Only the lines from the start of the data through the line containing "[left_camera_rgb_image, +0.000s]" should be written out, exactly as they are, with both ends included and the pictures left out.
===============
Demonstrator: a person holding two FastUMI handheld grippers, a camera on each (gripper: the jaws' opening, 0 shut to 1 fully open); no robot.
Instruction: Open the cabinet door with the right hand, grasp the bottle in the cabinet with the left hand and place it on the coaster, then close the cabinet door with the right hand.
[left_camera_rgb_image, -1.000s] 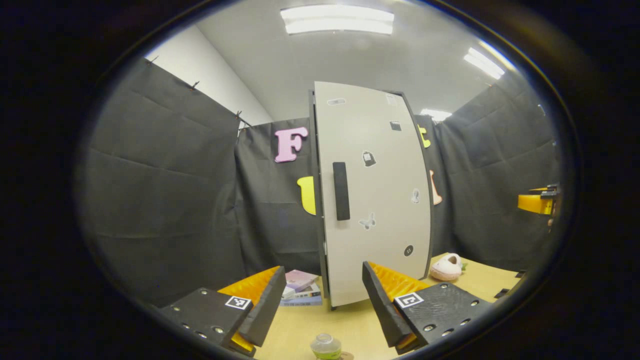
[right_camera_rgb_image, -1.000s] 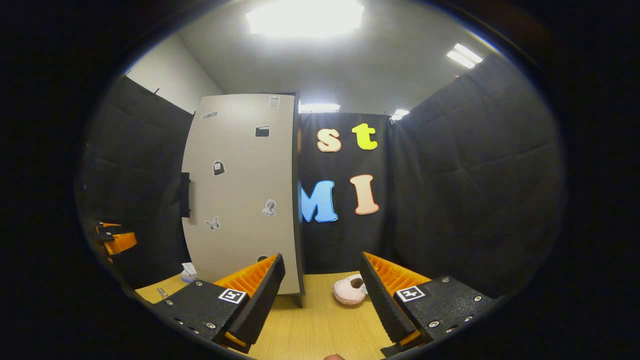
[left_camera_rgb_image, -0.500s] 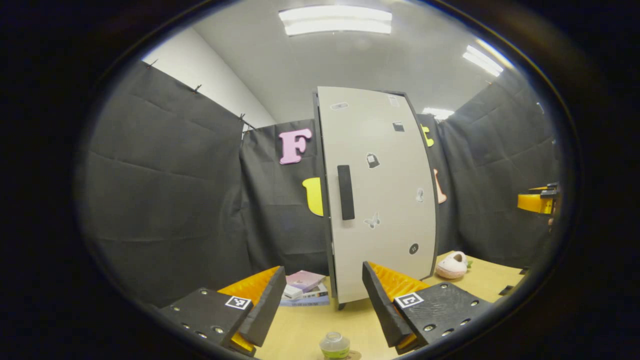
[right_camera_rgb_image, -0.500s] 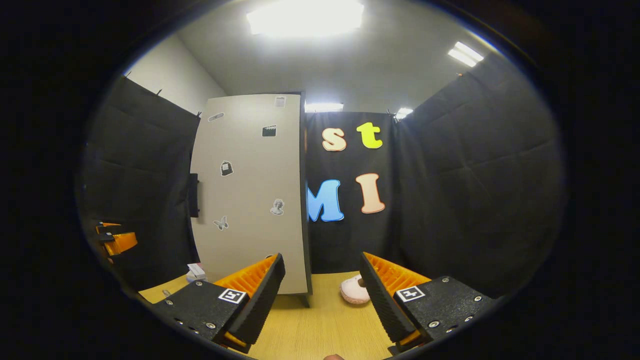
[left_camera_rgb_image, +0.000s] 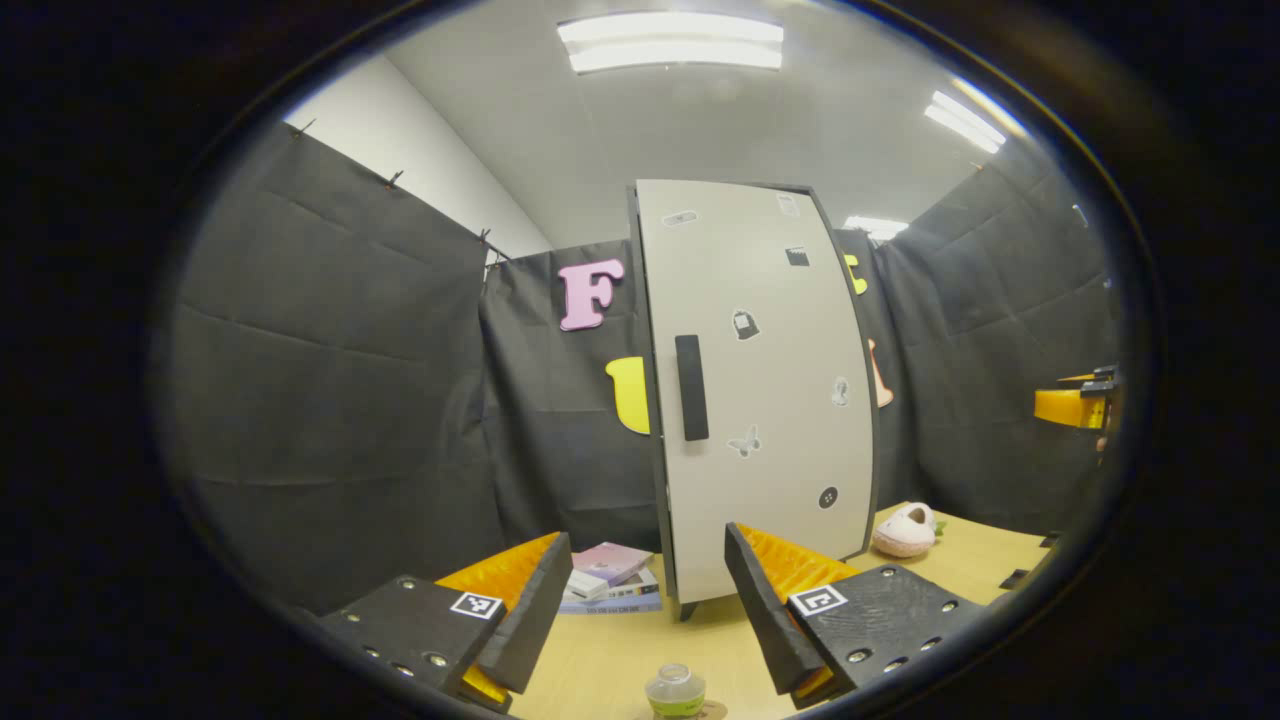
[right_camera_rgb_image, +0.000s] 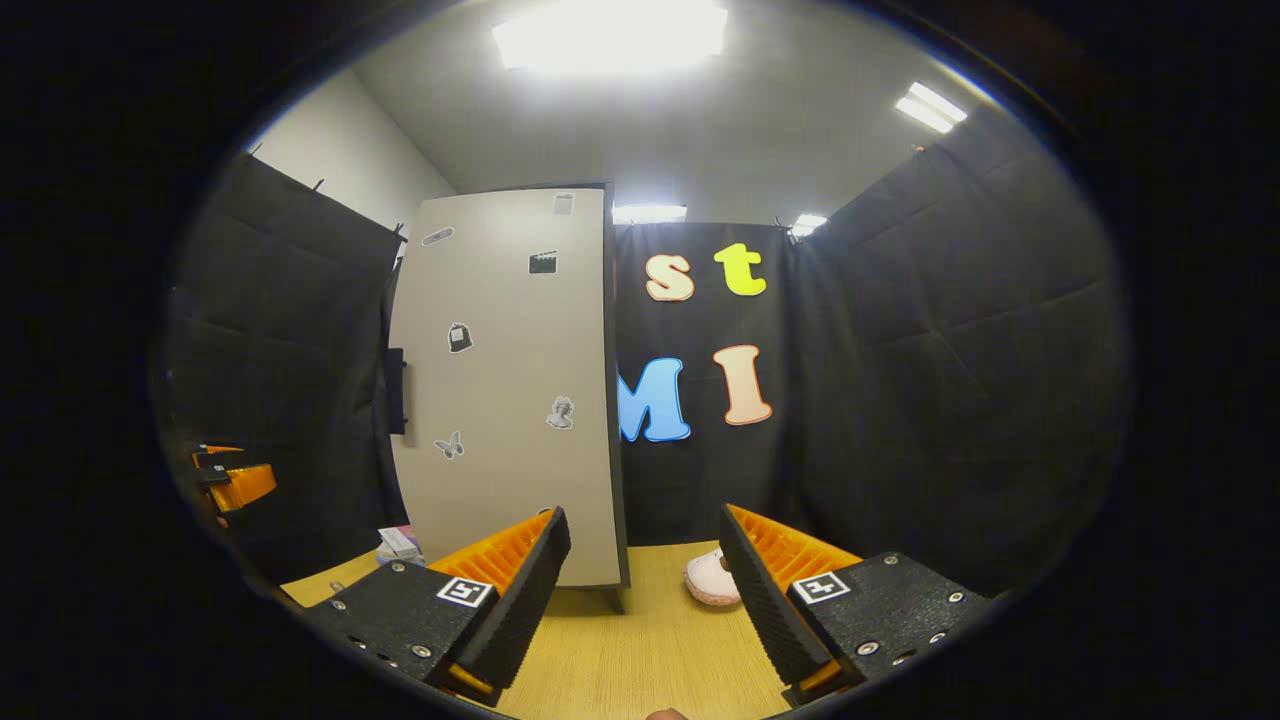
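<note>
Black cloth walls our booth around a wooden desk (left_camera_rgb_image: 610, 660). We see the bottle (left_camera_rgb_image: 675, 692) on its coaster (left_camera_rgb_image: 710, 711) before the shut cabinet door (left_camera_rgb_image: 760, 390), books (left_camera_rgb_image: 612, 580) and slipper (left_camera_rgb_image: 905, 530) beside. Our left tool (left_camera_rgb_image: 640, 610) and right tool (right_camera_rgb_image: 640, 600) are spread, empty.

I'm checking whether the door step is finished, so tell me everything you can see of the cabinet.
The cabinet is a tall, narrow unit standing upright on the wooden table. Its pale, matte door looks shut, flush within a dark frame. A black vertical bar handle sits near the door's left edge, and several small stickers dot the panel. A short dark foot shows at the base. Neither the left gripper nor the right gripper touches it. Books lie by its left side.
</note>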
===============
FINISHED EXERCISE:
Demonstrator: a person holding two FastUMI handheld grippers, a camera on each (gripper: the jaws' opening, 0 shut to 1 fully open); no robot.
Instruction: Open the cabinet door with the right hand, grasp the bottle in the cabinet with the left hand and place it on the coaster, then close the cabinet door with the right hand.
[left_camera_rgb_image, -1.000s] 
[right_camera_rgb_image, -1.000s] 
[left_camera_rgb_image, -0.500s] 
[right_camera_rgb_image, -0.500s] 
[left_camera_rgb_image, +0.000s] 

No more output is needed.